**Action item:** Each line containing the string "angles" should be copied out of the entries.

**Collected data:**
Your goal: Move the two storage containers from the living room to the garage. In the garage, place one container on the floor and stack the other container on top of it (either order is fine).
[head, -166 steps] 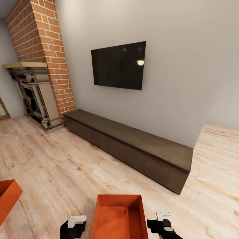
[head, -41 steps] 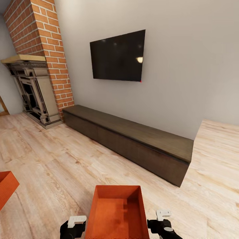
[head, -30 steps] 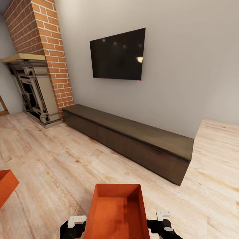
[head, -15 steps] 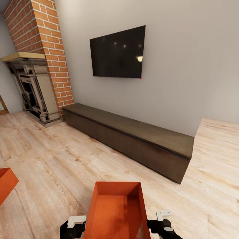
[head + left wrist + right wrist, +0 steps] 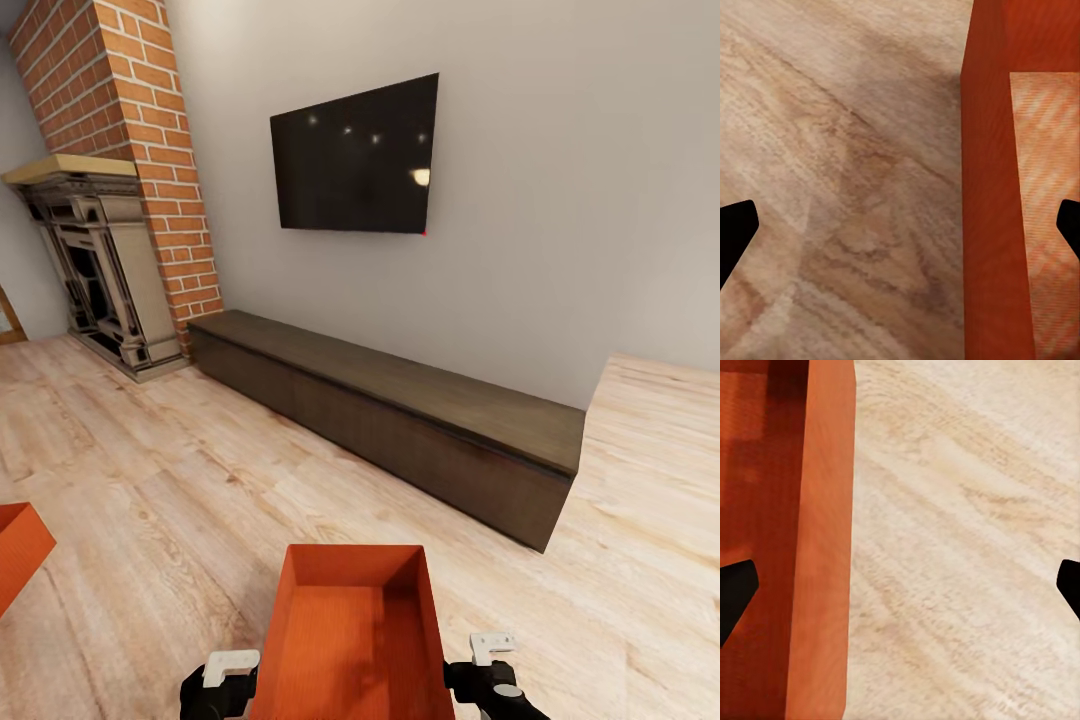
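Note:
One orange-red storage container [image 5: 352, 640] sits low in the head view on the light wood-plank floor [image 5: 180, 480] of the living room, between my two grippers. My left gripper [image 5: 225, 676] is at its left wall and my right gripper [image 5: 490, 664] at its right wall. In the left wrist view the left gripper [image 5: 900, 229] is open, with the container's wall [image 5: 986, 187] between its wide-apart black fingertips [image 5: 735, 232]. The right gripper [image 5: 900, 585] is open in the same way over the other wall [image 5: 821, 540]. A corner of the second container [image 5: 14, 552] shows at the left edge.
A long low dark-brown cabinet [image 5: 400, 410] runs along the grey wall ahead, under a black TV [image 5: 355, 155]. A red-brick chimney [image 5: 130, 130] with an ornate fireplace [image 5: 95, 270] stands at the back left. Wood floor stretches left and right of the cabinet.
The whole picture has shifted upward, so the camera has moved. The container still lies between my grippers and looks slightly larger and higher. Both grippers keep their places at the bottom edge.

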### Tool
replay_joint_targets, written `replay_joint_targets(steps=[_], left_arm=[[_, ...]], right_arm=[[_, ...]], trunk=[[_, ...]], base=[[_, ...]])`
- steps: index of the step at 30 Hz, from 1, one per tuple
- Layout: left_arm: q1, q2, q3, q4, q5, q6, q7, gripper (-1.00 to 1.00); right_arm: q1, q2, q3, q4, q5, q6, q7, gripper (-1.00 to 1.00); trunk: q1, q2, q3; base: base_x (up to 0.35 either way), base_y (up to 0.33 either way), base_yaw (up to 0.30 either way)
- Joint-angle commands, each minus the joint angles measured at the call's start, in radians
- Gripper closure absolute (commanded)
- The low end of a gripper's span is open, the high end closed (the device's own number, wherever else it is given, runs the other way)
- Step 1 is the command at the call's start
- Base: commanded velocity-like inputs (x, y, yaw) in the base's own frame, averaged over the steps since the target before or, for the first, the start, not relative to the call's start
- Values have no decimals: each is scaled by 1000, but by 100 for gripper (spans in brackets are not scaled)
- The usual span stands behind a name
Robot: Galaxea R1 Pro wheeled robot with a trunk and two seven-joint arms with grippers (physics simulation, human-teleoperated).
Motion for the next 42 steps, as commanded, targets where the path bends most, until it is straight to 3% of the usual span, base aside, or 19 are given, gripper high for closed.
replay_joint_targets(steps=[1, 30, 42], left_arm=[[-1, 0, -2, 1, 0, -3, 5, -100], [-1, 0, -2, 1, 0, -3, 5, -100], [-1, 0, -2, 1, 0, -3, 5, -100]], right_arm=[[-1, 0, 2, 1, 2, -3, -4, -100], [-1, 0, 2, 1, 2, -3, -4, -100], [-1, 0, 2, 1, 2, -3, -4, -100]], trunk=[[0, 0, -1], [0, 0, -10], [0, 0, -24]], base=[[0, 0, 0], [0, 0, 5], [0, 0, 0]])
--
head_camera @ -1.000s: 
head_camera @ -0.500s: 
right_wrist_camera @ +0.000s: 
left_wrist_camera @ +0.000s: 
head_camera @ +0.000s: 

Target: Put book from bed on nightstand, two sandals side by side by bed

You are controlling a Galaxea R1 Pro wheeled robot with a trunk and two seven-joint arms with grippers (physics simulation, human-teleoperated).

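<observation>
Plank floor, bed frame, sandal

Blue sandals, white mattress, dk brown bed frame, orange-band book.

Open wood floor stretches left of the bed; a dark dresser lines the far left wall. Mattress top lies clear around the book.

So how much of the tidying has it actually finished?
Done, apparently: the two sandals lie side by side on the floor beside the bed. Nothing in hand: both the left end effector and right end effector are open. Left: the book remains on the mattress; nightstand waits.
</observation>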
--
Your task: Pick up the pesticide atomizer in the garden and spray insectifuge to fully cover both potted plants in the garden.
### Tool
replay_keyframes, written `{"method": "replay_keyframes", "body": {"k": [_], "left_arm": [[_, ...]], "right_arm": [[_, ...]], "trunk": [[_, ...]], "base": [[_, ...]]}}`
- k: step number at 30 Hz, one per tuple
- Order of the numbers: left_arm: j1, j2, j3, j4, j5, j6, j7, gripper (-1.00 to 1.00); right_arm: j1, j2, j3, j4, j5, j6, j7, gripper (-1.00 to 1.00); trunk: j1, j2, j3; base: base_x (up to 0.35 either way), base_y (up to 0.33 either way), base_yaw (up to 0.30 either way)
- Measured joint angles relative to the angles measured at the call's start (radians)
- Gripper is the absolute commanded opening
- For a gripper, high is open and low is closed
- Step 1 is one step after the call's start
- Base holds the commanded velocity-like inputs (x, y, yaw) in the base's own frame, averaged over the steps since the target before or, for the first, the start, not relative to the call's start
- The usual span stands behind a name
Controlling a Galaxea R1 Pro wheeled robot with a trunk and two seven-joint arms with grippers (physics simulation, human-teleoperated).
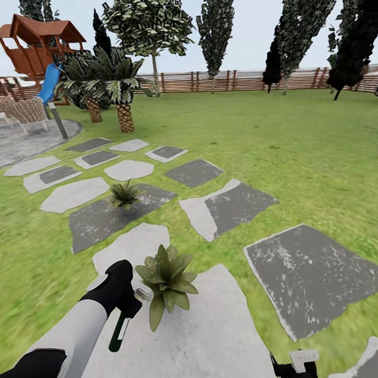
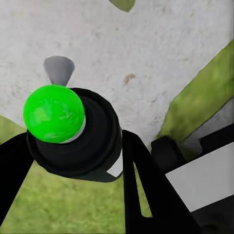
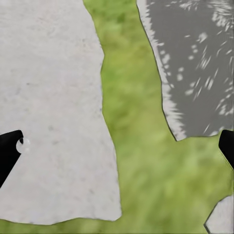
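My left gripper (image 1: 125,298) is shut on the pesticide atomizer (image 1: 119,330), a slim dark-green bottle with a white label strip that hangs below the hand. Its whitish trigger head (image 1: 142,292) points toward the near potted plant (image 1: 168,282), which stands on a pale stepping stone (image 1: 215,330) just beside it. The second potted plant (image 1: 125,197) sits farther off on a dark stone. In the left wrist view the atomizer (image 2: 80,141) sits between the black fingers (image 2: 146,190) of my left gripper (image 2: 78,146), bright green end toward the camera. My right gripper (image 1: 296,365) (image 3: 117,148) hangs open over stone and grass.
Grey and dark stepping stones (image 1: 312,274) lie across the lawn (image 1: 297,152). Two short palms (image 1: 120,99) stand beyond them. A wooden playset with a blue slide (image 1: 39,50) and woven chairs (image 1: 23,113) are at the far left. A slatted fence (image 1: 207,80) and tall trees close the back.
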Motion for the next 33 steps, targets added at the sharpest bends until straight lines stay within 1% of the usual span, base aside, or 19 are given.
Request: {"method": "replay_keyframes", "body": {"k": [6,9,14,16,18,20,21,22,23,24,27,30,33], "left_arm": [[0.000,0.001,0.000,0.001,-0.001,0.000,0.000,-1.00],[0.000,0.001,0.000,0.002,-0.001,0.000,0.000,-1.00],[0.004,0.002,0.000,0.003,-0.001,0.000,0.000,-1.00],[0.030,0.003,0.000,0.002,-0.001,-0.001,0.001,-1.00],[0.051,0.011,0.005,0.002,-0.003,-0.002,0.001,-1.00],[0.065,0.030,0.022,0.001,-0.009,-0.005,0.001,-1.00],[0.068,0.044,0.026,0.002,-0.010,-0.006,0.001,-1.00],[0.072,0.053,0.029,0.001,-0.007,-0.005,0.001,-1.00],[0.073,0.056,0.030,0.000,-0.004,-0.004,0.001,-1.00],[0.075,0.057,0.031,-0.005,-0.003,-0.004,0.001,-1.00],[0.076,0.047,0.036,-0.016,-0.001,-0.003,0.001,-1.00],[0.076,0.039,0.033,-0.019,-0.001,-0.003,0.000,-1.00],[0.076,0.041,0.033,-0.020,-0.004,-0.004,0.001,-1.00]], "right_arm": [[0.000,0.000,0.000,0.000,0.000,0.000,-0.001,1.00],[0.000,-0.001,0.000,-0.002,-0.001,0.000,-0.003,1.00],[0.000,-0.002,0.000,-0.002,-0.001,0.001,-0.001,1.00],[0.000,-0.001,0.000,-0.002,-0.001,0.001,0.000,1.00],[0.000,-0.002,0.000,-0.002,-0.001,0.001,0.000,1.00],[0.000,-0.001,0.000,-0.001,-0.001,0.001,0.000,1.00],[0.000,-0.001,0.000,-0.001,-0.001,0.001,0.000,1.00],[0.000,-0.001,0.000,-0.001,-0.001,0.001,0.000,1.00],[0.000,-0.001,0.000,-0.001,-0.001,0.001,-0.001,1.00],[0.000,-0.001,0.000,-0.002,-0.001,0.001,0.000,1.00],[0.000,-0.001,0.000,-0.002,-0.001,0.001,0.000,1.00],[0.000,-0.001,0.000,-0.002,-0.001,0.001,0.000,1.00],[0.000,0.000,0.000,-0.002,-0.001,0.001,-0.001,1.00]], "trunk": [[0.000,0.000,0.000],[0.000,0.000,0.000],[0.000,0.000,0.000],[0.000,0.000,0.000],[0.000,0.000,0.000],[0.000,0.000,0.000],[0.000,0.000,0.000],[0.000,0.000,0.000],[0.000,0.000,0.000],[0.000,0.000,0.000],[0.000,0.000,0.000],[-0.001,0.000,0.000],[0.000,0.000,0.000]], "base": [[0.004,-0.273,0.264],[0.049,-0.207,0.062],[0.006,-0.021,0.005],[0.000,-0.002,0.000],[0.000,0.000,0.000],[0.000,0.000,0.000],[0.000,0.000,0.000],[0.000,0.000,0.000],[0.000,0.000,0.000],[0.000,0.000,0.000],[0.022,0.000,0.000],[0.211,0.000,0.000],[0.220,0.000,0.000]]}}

**Exercise solution:**
- Joint-angle commands, each minus the joint angles measured at the call's start, in radians
- Measured joint angles relative to the angles measured at the call's start (radians)

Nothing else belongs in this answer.